Gel du programme des travailleurs étrangers temporaires à Montréal : l’incompréhension de l’industrie
Québec a décrété un gel du programme des travailleurs étrangers temporaires (PTET) pour six mois dans la région de Montréal. Une décision incompréhensible et peu productive pour l’industrie de la restauration qui compte sur les travailleurs étrangers pour faire tourner leur entreprise. Fin 2023, ils représentaient 20 % des quelque 59 820 bénéficiaires de ce programme dans la province.
« Cette décision politique vient compliquer la situation de beaucoup de restaurateurs et de travailleurs sur le point de renouveler leur permis de travail », explique Maxime Lapointe, avocat spécialisé en droit de l’immigration. Le renouvellement de certains dossiers devant se faire avant le 3 septembre. « Cela vient créer un stress supplémentaire pour tout le monde », ajoute-t-il.
Des exploitants inquiets
« Il se tire une balle dans le pied », pense un restaurateur qui a voulu garder l’anonymat. Ce dernier possède trois restaurants franchisés et 180 employés dans la région de Québec et 40 % de sa masse salariale « profite » du PTET. N’étant pas lui-même directement concerné par la mesure, il s’inquiète toutefois pour l’industrie et analyse la situation sur le long terme pour le Québec. « Il y a bien sûr les enjeux de renouvellement de permis, mais il y aura des conséquences financières. La pénurie de main-d’œuvre, ce n’est pas dans le rétroviseur, on peine toujours à recruter. Si nos restaurants ferment plus tôt parce qu’on n’aura personne pour tenir la boutique, ça fera aussi des recettes en moins pour le gouvernement provincial », s’alarme-t-il. Pour lui, le gouvernement fait des mesurettes temporaires alors que la situation est permanente depuis des années. « Il ne faut pas croire qu’en six mois, les services publics vont être mieux lotis parce qu’on n’aura pas renouvelé des permis de travail ».
Les restaurateurs comptent sur ce programme pour construire, former et pérenniser leurs équipes. « Les entreprises vont devoir être encore plus imaginatives pour recruter. Il y a bien les programmes de mobilité internationale, mais les conditions ne concernent pas tous les pays et sont plus restrictives. Il va falloir fouiller », annonce l’avocat. « Québec vient sabrer son propre programme d’immigration et la mobilité internationale n’est qu’une exception », assure-t-il.
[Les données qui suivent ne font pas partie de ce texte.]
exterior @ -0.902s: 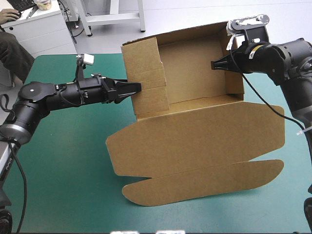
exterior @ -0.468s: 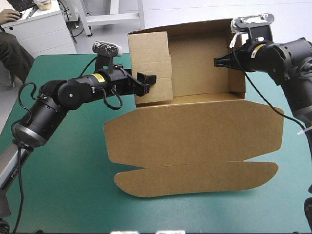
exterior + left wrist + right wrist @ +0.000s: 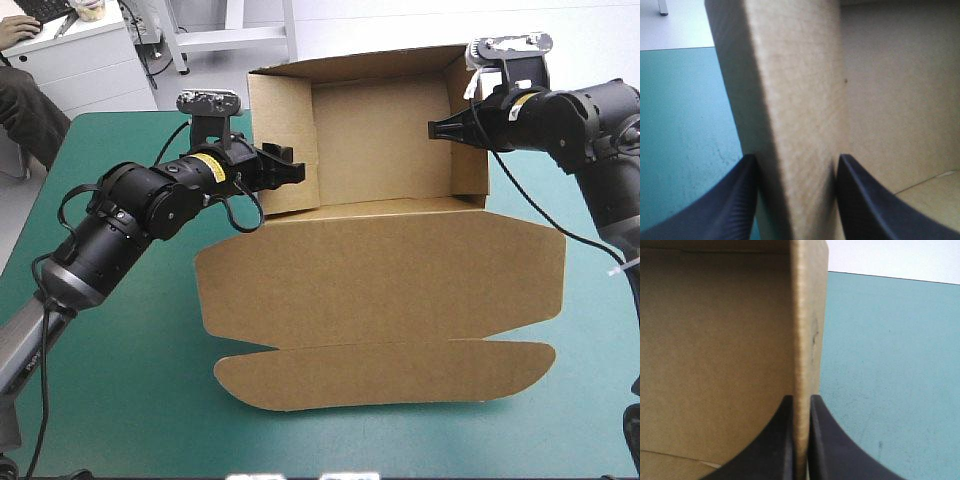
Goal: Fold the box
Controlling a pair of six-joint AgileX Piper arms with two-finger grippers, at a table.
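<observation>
Two side walls of the box are raised, and each is taken by one gripper. The tray part is set at the far edge of the table, open upward, with its back wall standing. The lid is laid flat on the teal-green cover toward the near edge, its end flap spread out beyond a crease.

The left wall is gripped near its front end by the left gripper. In the left wrist view the thick wall is seen between the black fingers. One finger is placed outside over the cover and the other inside the tray. The fingers are kept a moderate way apart by the board, which fills the gap between them.

The right wall is pinched at its upper edge by the right gripper, which is reached in from the right. In the right wrist view the fingers are drawn almost together, with only the thin board between them. One finger is seen inside the tray, the other on the outer face.
</observation>
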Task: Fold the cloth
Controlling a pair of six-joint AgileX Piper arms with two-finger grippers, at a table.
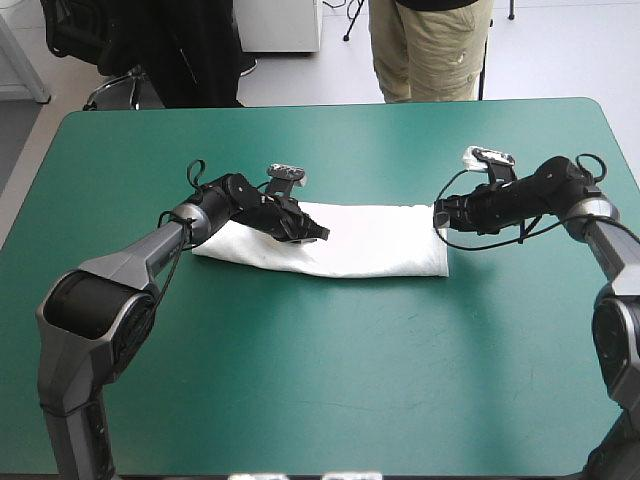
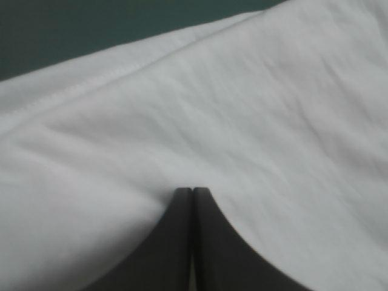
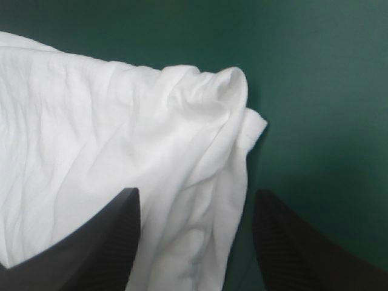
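The left tool is clenched, its tips meeting on the T-shirt and seemingly pinching a layer in the left half. The right tool is released, its fingers astride the right end. The T-shirt lies as a folded band in the middle of the bench, long axis running tool to tool. Each arm is nearest its own end, so the next fold likely goes end to end.

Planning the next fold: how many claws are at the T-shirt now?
2. The left claw is shut on the T-shirt's left half; the right claw stands open at its right end, the cloth's edge between its fingers.
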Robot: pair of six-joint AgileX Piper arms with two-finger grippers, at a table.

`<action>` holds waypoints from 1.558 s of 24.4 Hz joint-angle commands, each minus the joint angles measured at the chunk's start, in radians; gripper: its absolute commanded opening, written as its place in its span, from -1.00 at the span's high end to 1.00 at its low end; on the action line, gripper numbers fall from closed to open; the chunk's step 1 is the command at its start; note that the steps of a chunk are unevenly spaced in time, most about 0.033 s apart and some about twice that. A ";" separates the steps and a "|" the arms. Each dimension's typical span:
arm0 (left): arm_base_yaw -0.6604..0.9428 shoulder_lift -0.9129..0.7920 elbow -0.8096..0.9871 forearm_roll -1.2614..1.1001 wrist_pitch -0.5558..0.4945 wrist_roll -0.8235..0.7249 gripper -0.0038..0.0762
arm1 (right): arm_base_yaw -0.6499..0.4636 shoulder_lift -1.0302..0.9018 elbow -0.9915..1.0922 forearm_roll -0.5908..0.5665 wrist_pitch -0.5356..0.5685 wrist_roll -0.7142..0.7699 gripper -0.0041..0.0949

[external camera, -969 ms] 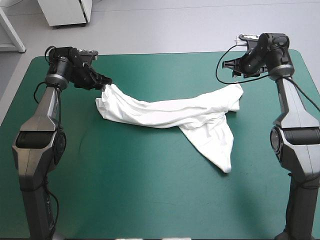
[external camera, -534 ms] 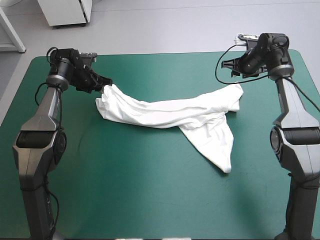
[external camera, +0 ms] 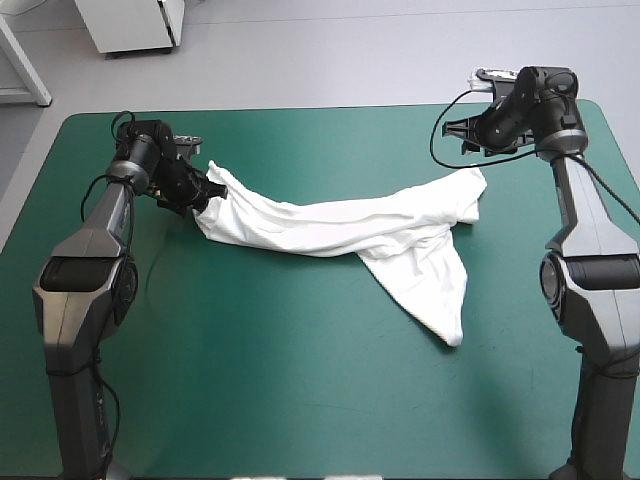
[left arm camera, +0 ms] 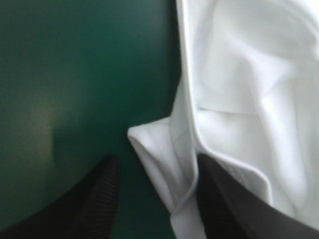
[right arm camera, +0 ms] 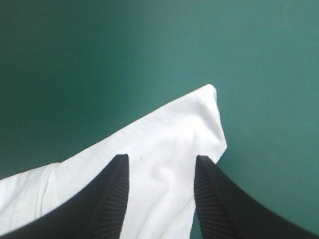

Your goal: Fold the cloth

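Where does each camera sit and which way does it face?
High view: above, behind the robot, looking down at the table and T-shirt; both arms show.
Left wrist view: over the left tool, facing a T-shirt fold between its open fingers.
Right wrist view: over the right tool, facing a T-shirt corner under its open fingers.
Shared: all three show the T-shirt.

I see the worktop [external camera: 300, 410] filling most of the high view under its teal-green cover [external camera: 330, 140], corners rounded. Beyond its far edge lies a smooth, pale grey floor [external camera: 350, 50]. A white cabinet [external camera: 130, 25] stands on that floor past the far left corner, only its lower part in view. Further left, a white slanting leg [external camera: 22, 60] of some other furniture shows. The light reads soft and even to me. In the left wrist view a pale sheen [left arm camera: 45, 119] lies on the cover.
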 commanded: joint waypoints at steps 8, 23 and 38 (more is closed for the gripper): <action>-0.003 -0.006 -0.019 0.004 0.051 0.016 0.96 | -0.002 -0.169 0.011 0.029 0.002 -0.009 0.11; -0.003 -0.006 -0.019 -0.045 0.036 0.020 0.96 | 0.231 -0.761 0.935 -0.054 -0.006 -0.023 0.11; -0.003 -0.006 -0.019 -0.059 0.020 0.023 0.96 | 0.338 -0.806 1.273 -0.050 -0.209 0.021 0.11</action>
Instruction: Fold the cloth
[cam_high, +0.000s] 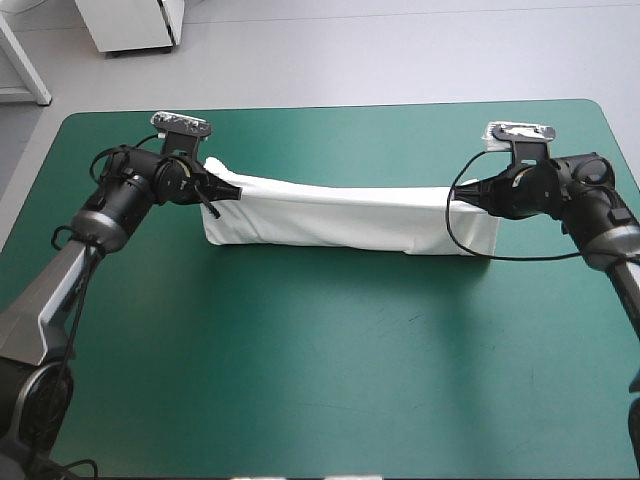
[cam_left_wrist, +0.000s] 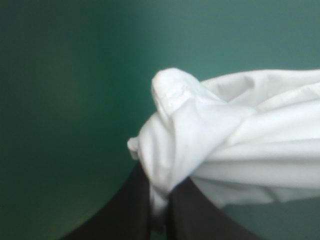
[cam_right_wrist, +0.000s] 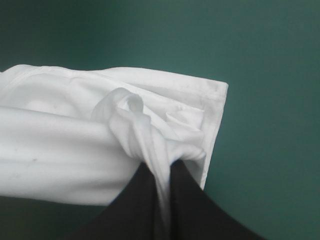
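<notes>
The white T-shirt (cam_high: 340, 215) hangs stretched in a long band between my two grippers, above the far half of the teal-green table; its lower edge looks close to the cover. My left gripper (cam_high: 232, 189) pinches the band's left end, shut on the T-shirt. In the left wrist view the gathered cloth (cam_left_wrist: 200, 135) bulges out from between the black fingers (cam_left_wrist: 125, 210) of that gripper (cam_left_wrist: 159, 197). My right gripper (cam_high: 460, 197) holds the right end. In the right wrist view a twisted fold of the T-shirt (cam_right_wrist: 75, 145) runs down between the fingertips of the right gripper (cam_right_wrist: 162, 175).
The teal-green cover (cam_high: 330, 380) lies bare in front of the T-shirt. A white cabinet (cam_high: 135, 22) stands on the floor beyond the table's far left corner.
</notes>
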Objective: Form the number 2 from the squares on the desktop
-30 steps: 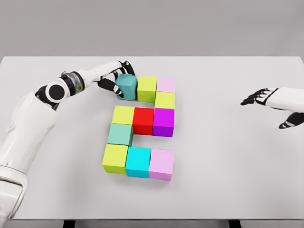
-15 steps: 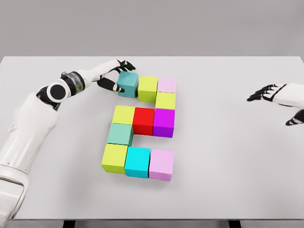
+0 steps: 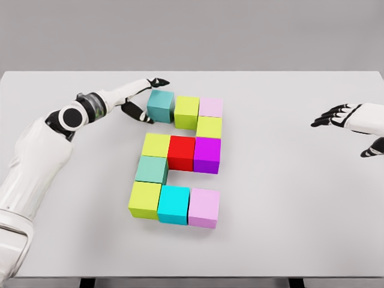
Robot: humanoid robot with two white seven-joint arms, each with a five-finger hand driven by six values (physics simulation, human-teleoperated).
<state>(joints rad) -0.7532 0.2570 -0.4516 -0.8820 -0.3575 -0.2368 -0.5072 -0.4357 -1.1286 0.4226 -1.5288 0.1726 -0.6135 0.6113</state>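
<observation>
Coloured squares (image 3: 177, 162) form a figure 2 on the white tabletop (image 3: 288, 204), left robot hand (image 3: 146, 99) fingers spread beside the teal top-left square (image 3: 160, 106), right robot hand (image 3: 345, 120) hovering spread far right.

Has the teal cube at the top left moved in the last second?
Yes. The teal cube went from tilted to flat, ending squarely in line beside the lime cube, which stayed fixed.

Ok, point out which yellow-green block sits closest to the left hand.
The yellow-green block in the top row, right of the teal block beside the left hand; the others lie lower.
</observation>
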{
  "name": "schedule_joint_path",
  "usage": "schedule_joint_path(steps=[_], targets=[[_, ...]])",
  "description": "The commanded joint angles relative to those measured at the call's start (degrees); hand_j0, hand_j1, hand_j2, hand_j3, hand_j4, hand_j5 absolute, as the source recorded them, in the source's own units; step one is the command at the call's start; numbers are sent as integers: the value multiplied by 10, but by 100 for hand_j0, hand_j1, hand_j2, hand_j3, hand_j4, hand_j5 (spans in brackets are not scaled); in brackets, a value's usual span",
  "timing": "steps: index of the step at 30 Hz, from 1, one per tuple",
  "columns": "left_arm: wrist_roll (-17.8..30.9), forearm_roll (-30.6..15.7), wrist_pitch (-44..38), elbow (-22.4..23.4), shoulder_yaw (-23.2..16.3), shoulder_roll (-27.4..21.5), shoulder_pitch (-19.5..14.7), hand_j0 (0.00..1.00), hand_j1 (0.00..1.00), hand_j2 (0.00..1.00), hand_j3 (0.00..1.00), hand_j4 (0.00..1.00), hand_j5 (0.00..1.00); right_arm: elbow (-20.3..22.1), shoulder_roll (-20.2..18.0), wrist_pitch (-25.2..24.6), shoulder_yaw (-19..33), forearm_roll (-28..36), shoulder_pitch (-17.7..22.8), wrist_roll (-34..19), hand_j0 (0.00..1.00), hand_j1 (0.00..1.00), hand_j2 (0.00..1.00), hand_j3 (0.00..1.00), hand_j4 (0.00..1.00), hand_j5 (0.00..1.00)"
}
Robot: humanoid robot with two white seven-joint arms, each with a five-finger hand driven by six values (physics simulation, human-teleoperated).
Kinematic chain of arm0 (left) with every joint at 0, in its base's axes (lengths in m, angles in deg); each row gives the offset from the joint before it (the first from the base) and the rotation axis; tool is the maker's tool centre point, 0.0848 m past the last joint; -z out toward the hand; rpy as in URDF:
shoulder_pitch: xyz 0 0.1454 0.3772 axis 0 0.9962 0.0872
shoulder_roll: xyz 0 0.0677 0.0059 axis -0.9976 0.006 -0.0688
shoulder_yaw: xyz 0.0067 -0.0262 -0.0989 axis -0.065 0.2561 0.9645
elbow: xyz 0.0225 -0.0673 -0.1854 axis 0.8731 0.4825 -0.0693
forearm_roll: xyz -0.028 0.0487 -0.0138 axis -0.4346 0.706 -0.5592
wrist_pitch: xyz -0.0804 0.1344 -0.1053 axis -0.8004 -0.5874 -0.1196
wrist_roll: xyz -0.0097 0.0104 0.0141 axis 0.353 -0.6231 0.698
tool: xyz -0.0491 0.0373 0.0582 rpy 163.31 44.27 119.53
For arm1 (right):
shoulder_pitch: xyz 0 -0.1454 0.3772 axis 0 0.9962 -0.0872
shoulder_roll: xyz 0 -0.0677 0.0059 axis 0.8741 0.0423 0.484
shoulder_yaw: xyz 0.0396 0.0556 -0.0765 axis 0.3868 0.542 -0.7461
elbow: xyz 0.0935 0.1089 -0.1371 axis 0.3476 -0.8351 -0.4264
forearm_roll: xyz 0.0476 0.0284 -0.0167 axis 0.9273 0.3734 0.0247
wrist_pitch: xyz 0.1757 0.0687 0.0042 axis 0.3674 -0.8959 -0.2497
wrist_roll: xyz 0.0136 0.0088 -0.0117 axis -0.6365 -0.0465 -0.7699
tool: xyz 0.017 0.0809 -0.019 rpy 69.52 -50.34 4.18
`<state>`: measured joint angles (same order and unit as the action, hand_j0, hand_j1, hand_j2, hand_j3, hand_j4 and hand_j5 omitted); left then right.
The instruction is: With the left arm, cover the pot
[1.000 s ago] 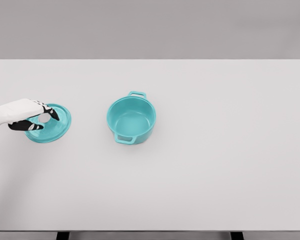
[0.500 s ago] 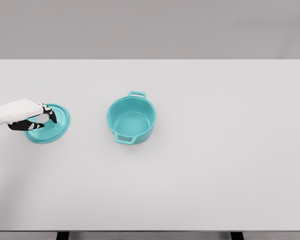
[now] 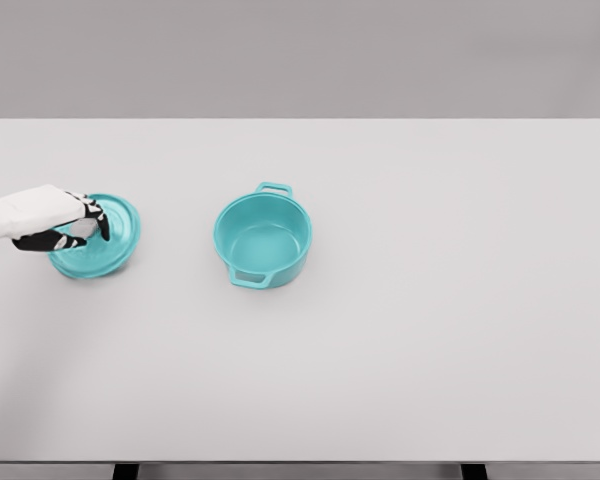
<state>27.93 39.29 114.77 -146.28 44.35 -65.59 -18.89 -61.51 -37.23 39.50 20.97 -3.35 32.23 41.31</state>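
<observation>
Left hand (image 3: 68, 222) is closed around the knob at the centre of the lid (image 3: 105, 240), dark fingers (image 3: 97, 213) curled in from above and thumb side pinching from below. Looks like a real grasp rather than a touch, though the knob itself is mostly hidden under the hand, so I can't confirm how firm it is.

The lid sits near the left edge of the bench (image 3: 430, 350), about mid-depth. It reads slightly tilted, with a thin shadow under its near rim, so my guess is it is just coming off the surface; can't say for sure it is clear.

The pot (image 3: 263, 240) stands upright and open, well apart from the lid, toward the middle of the bench and a bit left of centre. It is empty inside, one handle pointing at the far edge, the other at the near edge.

Progress: grasp stage done or nearly so. Still to do: lift, carry toward the centre of the bench, centre over the rim, lower, release.

Right arm is not visible anywhere.
</observation>
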Motion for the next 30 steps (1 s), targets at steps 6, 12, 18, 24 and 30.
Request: schedule_joint_path(steps=[6,12,18,24,30], targets=[[0,-17,-2,-33,-1,-28,1,47,47,47,47,47,47,0,0,0,0,0,0,0,100,100,100,100,100,100],[0,-24,-2,-55,-2,-36,1,47,47,47,47,47,47,0,0,0,0,0,0,0,100,100,100,100,100,100],[0,-23,-2,-90,-3,-44,2,47,47,47,47,47,47,0,0,0,0,0,0,0,100,100,100,100,100,100],[0,-24,-2,-115,-3,-43,2,47,47,47,47,47,47,0,0,0,0,0,0,0,100,100,100,100,100,100],[0,-22,-2,-136,-7,-37,1,46,46,46,46,46,46,0,0,0,0,1,0,0,100,100,100,100,100,100]])
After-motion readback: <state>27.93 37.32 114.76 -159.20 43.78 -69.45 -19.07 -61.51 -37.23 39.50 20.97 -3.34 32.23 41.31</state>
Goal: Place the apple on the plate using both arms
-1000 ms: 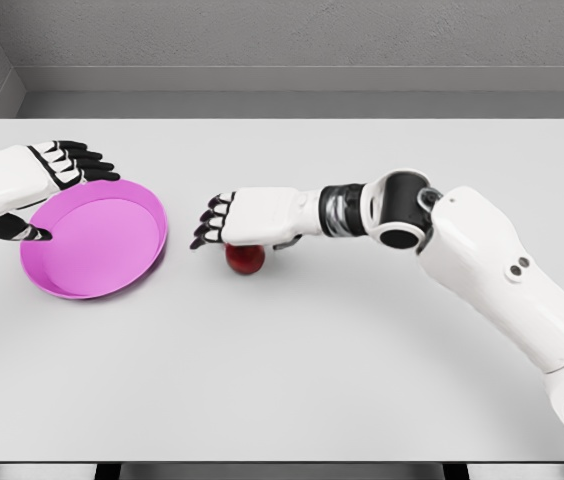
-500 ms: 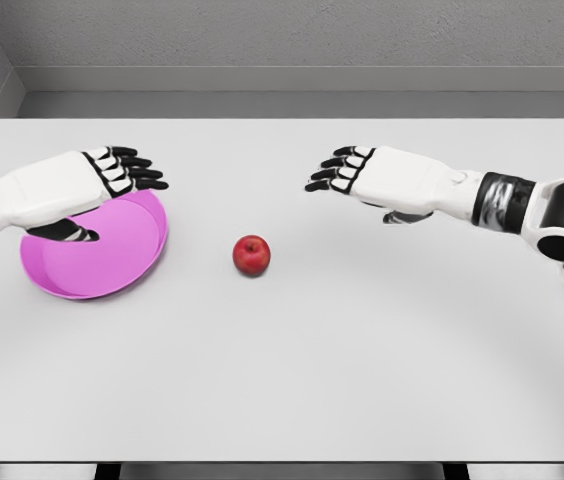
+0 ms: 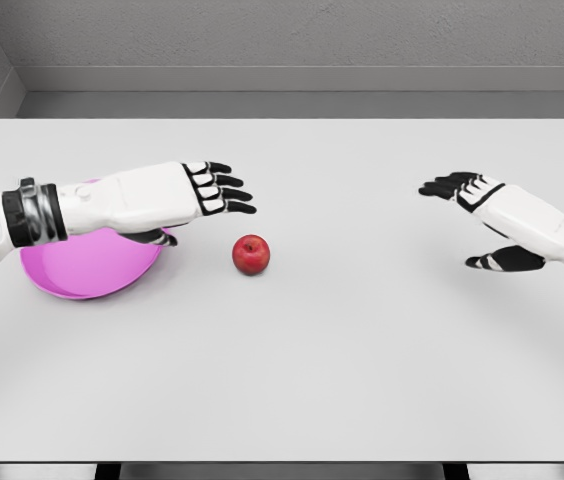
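While the round red apple (image 3: 251, 254) sits on the smooth bench (image 3: 362, 350), a glossy pink plate (image 3: 72, 275) lies nearby. Left hand (image 3: 177, 195) and right hand (image 3: 497, 215) spread their fingers (image 3: 224, 192), holding nothing

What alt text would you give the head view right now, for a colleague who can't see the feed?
A red apple sits alone on the white table, held by neither hand. The left hand reaches over the pink plate toward it with fingers extended. The right hand hovers open far to the apple's right.
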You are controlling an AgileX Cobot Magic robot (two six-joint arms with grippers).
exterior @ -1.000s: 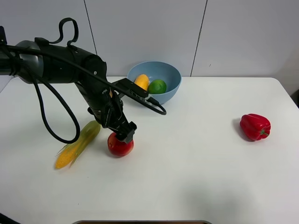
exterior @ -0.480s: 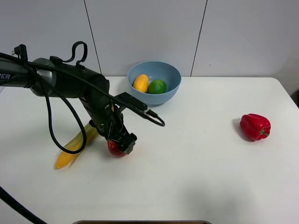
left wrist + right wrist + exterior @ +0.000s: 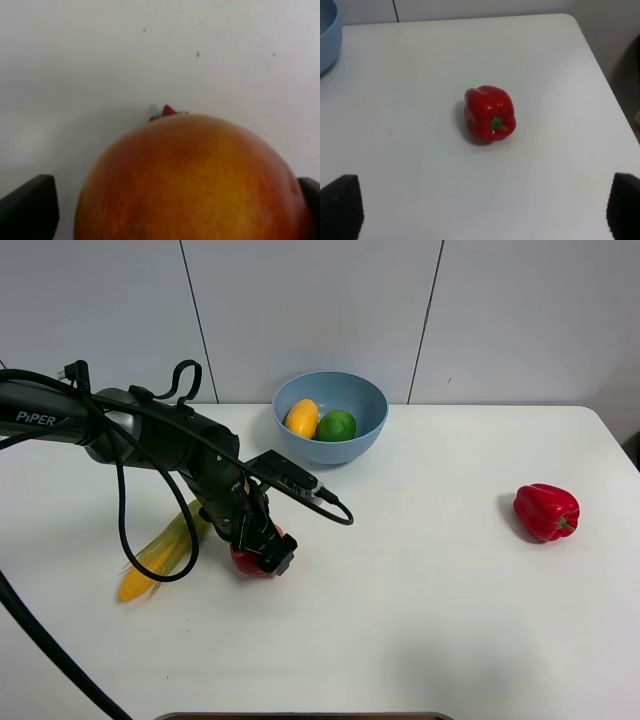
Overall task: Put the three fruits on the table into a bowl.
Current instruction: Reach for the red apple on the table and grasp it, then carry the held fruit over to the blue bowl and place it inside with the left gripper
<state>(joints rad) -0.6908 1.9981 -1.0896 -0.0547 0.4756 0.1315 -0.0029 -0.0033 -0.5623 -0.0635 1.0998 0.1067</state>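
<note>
Your left pincer has dropped over the apple, left on the surface, jaws wide either side, not clamped. Mango and lime sit in the far bowl; one left.

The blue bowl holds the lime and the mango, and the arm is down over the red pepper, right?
No: the left gripper is down over the apple, as the exterior high view shows; the pepper lies apart. The bowl, lime and mango are right.

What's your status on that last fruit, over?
Left gripper open, straddling apple on table. Right gripper open, empty. Mango and lime in bowl. Corn near apple, pepper far off.
</note>
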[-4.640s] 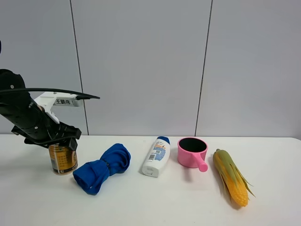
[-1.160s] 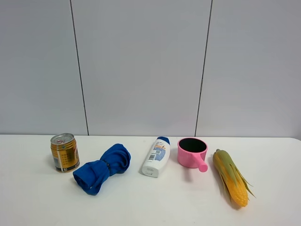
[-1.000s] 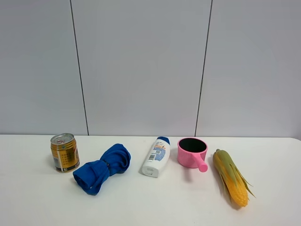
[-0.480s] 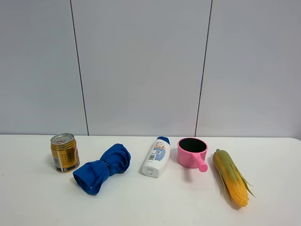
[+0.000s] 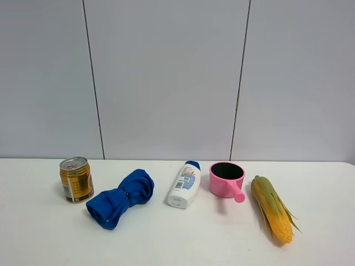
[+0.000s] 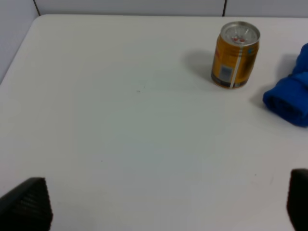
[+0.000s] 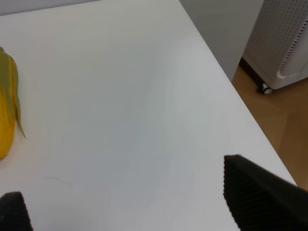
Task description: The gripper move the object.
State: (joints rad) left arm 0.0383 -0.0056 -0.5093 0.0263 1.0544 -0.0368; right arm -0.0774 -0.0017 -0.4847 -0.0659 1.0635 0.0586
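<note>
We see the small gold-yellow metal drinks can [image 5: 76,179] standing upright at the left of the white tabletop [image 5: 177,244], free of any grip. Just beside it lies a crumpled blue cloth [image 5: 120,198], then a white shampoo bottle [image 5: 184,184], a pink cup [image 5: 227,180] and a yellow corn cob [image 5: 272,208]. The left pincer [image 6: 163,204] is spread apart and empty, well clear of the can [image 6: 235,54]; the right pincer [image 7: 130,202] likewise gapes over bare tabletop.

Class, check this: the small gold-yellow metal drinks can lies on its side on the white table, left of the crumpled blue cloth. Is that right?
Not quite. The gold-yellow metal drinks can stands upright, silver top up, as the exterior high view shows. It is on the white table, left of the crumpled blue cloth.
</note>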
Du côté de l’Association Restauration Québec (ARQ), c’est aussi l’incompréhension. « On en vient à penser que l’industrie n’a pas besoin de main-d’œuvre, que tout va bien », s’étonne Dominique Tremblay, la directrice Affaire publiques et gouvernementales de l’organisme. Bien qu’elle tempère sur le fait qu’à Montréal, le bassin potentiel d’emplois est plus important que d’autres provinces, c’est un « mauvais signal envoyé ».
« Aucun restaurateur ne se lève le matin avec cette envie de faire les démarches pour faire venir un travailleur étranger, c’est un accompagnement permanent pour les aider à s’installer ici, trouver un logement, une école pour les enfants. C’est aussi de la planification pour un entrepreneur », indique Dominique Tremblay. L’ARQ souhaite surveiller la situation de près auprès de ses membres durant les 6 mois de l’entrée en vigueur du moratoire.
Maxime Lapointe n’a aucune certitude que le gel du PTET durera seulement 6 mois. « On se souvient du programme des immigrants investisseurs qui s’était arrêté en 2019, il a repris seulement cette année », évoque-t-il, inquiet de la manière dont le gouvernement considère des personnes qui résident au Québec et font fonctionner l’économie. « On va réaliser l’effet réel quand il va rentrer en vigueur, mais d’ores et déjà, je peux vous dire qu’il y a des dossiers de renouvellement de permis pour des aide-cuisiniers, de cuisiniers et de leurs familles dans la balance ».